- [Work required]:
How does the data below read from its first line through the line containing "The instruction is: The"? Print those lines exactly.

- [Available data]:
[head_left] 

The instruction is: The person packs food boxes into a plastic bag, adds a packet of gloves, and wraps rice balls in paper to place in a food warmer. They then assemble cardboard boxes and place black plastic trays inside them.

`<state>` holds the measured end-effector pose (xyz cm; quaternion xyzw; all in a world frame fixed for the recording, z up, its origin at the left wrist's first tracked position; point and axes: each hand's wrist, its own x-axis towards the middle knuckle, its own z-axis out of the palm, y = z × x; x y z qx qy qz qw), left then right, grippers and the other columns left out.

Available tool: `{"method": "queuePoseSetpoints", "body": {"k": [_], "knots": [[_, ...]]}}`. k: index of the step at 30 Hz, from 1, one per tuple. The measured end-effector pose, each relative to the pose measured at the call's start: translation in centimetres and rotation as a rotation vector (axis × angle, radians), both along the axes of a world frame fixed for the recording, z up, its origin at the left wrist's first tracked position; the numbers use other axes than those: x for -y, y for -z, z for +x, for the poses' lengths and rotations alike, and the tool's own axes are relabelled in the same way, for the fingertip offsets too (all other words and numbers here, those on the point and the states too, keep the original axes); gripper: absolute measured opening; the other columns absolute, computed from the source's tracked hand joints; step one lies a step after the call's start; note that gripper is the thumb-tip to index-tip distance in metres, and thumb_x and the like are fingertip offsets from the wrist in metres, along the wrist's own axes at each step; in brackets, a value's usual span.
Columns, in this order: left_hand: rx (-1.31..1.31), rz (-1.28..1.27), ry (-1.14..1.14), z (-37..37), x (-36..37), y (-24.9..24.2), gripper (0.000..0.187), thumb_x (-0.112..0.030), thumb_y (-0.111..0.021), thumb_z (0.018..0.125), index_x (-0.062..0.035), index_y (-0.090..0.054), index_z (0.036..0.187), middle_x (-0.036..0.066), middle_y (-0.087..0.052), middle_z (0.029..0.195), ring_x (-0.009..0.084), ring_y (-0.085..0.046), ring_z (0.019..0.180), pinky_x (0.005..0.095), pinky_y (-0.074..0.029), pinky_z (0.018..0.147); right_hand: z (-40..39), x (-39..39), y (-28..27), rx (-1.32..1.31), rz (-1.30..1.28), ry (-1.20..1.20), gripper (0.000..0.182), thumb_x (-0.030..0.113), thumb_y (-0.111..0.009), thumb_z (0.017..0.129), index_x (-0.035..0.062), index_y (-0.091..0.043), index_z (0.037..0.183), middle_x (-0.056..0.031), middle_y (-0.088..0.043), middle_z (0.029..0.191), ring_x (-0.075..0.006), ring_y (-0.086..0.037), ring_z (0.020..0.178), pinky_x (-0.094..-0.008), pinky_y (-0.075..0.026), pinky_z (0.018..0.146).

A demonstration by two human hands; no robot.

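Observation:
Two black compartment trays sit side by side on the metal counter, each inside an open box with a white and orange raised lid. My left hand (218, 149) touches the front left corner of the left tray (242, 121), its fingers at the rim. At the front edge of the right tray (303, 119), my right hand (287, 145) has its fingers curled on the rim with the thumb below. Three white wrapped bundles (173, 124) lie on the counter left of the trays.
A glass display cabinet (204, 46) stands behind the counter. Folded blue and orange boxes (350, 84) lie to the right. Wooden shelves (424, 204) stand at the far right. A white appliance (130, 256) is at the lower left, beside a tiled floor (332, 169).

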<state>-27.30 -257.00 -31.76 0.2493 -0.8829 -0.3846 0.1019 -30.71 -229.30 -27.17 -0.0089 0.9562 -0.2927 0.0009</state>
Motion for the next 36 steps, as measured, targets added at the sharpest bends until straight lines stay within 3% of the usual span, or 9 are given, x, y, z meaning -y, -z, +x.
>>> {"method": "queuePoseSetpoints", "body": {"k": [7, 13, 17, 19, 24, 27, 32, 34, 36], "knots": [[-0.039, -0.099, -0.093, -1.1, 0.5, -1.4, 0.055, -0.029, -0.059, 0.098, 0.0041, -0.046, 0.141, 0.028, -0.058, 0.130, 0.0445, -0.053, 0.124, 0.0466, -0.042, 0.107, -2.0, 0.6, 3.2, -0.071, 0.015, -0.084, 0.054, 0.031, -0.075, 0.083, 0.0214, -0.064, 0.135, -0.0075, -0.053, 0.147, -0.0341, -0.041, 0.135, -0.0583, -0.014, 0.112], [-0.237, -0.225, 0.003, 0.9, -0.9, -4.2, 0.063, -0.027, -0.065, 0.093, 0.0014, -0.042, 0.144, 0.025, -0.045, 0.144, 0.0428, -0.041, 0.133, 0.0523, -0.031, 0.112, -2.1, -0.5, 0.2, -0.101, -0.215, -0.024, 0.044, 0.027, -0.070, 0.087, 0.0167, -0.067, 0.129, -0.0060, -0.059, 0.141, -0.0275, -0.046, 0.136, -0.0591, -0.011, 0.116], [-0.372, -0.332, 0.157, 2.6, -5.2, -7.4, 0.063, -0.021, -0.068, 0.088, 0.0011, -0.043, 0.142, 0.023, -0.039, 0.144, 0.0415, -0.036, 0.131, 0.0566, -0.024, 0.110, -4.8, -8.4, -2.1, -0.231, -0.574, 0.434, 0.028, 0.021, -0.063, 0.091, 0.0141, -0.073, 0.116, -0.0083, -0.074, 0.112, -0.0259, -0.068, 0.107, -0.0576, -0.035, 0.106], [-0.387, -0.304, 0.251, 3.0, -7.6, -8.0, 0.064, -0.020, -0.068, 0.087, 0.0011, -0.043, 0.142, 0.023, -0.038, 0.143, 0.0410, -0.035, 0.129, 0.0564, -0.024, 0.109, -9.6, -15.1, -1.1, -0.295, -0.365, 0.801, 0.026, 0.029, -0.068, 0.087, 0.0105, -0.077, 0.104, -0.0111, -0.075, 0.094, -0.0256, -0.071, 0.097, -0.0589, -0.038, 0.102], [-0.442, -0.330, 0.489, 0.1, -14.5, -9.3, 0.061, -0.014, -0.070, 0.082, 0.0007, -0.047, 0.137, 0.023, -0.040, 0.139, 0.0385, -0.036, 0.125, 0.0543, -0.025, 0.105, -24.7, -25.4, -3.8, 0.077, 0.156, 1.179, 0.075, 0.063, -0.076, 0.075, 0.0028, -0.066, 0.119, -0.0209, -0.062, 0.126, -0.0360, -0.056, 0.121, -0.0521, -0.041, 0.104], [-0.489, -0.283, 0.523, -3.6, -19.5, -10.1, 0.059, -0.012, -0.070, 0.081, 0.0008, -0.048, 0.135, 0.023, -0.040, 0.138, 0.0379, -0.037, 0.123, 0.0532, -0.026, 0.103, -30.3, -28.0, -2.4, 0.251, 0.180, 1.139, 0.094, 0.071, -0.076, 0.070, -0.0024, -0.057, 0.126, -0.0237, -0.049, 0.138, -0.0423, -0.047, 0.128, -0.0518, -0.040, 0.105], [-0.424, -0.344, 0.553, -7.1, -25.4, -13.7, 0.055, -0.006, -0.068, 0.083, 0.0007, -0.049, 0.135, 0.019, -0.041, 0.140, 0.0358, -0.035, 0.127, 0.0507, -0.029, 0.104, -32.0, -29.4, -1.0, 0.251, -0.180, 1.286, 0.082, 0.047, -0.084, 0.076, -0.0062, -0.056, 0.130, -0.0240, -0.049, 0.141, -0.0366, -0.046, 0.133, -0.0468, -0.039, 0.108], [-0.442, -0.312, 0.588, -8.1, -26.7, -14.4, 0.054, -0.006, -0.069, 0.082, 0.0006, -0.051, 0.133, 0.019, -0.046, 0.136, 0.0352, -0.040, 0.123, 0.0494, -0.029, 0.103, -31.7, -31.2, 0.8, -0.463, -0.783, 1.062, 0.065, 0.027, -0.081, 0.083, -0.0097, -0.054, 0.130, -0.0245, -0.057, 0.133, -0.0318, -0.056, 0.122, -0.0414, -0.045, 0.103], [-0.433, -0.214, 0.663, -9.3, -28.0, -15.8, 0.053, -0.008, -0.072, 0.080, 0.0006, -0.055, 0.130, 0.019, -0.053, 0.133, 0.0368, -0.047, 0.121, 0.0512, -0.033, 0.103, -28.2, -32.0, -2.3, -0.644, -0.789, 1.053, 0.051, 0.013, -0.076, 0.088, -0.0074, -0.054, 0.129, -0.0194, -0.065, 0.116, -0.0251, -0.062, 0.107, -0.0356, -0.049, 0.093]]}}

- [Expected output]:
[head_left] 

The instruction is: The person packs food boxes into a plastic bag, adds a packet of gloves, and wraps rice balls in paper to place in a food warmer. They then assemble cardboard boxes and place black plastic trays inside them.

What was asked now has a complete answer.